A new documentary series prepared by state-run news channel TRT World on the PKK terrorist group's presence in Europe exposes how far its crime network reaches on the continent. The documentary, "Hidden Threat," aired on TRT World Wednesday night.
For the documentary, a group of investigative journalists from the news channel visited scores of European countries, including Germany, the U.K., Belgium, Sweden, the Netherlands and Denmark to explore the PKK's criminal network, which has been largely ignored by police and intelligence units in those countries.
For the documentary, the investigation team studied pages of official intelligence reports and cables, and interviewed senior police officers, intelligence experts, state prosecutors and even drug dealers.
It focused on the PKK's various illegal activities, in particular the human smuggling and drug networks the terrorist group has engaged in since the ‘90s. The documentary also reveals in detail how Kurdish businessmen in European countries are forced to pay the PKK, and how students in schools are recruited by the terrorist group. The documentary suggested that the PKK extorts "almost $31 million every year from Kurdish businesspeople" in Europe.
After the exposure of the PKK's extensive crime network, TRT World journalists requested interviews from European authorities and institutions on the issue; however, the responses were negative, or the requests were ignored.
Last year, a report from the European Union's law enforcement agency EUROPOL revealed that Belgium, France, Germany, Italy, Romania and Switzerland are countries where the PKK openly conducts propaganda and fundraising activities, according to the publication "The European Union Terrorism Situation and Trend Report 2017."
"Belgium, France, German, Italy, Romania and Switzerland reported that the PKK has continued its fundraising, propaganda and recruitment activities," the report said, adding that the terrorist group has a powerful organization and support in France, Italy and Switzerland, the report revealed.
Although the PKK is listed as a terrorist organization by the EU, authorities have been reluctant to take strong measures against the funding, propaganda and recruitment activities of the group, despite repeated warnings from Turkey.
Interior Ministry spokeswoman Sonja Kock confirmed in the documentary that the PKK is a threat to Europe and Germany, adding, "Our security services prioritize surveillance of the PKK as violent acts are repeatedly carried out in Germany."
In the documentary, Gordian Meyer-Plath, president of the State Offices for the Protection of the Constitution (LfV) in Sachsen, confirmed that PKK recruitment included teenagers in Germany.

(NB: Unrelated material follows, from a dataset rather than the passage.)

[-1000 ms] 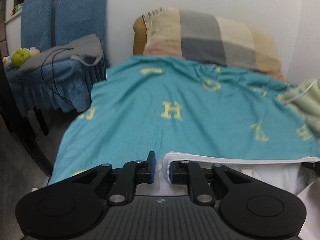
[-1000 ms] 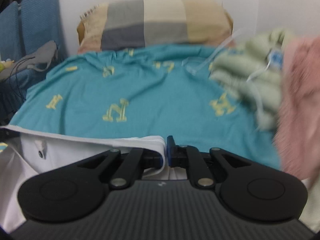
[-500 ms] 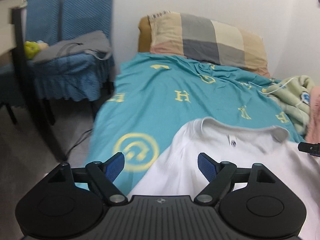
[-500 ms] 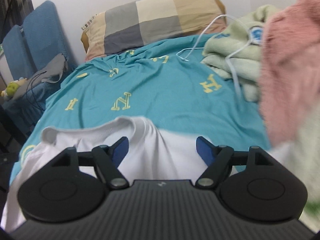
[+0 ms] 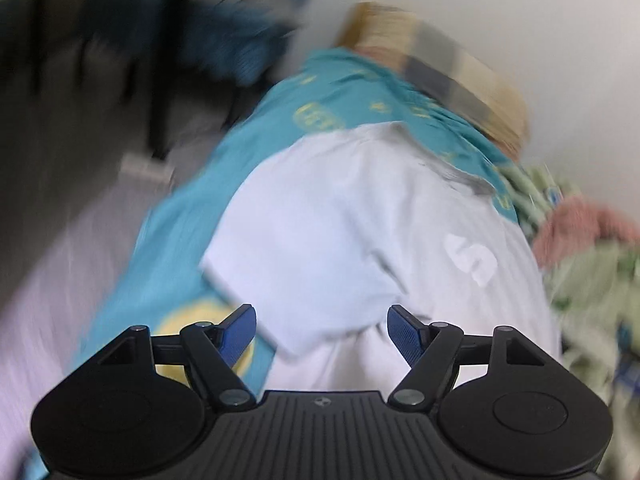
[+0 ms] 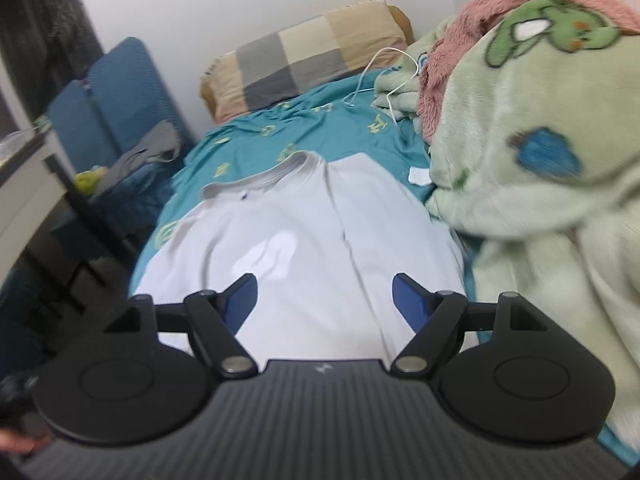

He added that the terrorist group has youth and women's organizations as well as other subgroups in an effort to "camouflage or conceal that these are PKK-run organizations."
Another report released last year by the domestic intelligence service of Germany, which was presented as "the largest PKK stronghold in Europe" in the TRT World documentary, said the PKK terror group collects 25 million euros annually in donations from across Europe.
The terrorist group collected more than 13 million euros in Germany alone from September 2015 to early 2016, according to Germany's Federal Office for the Protection of the Constitution (BfV).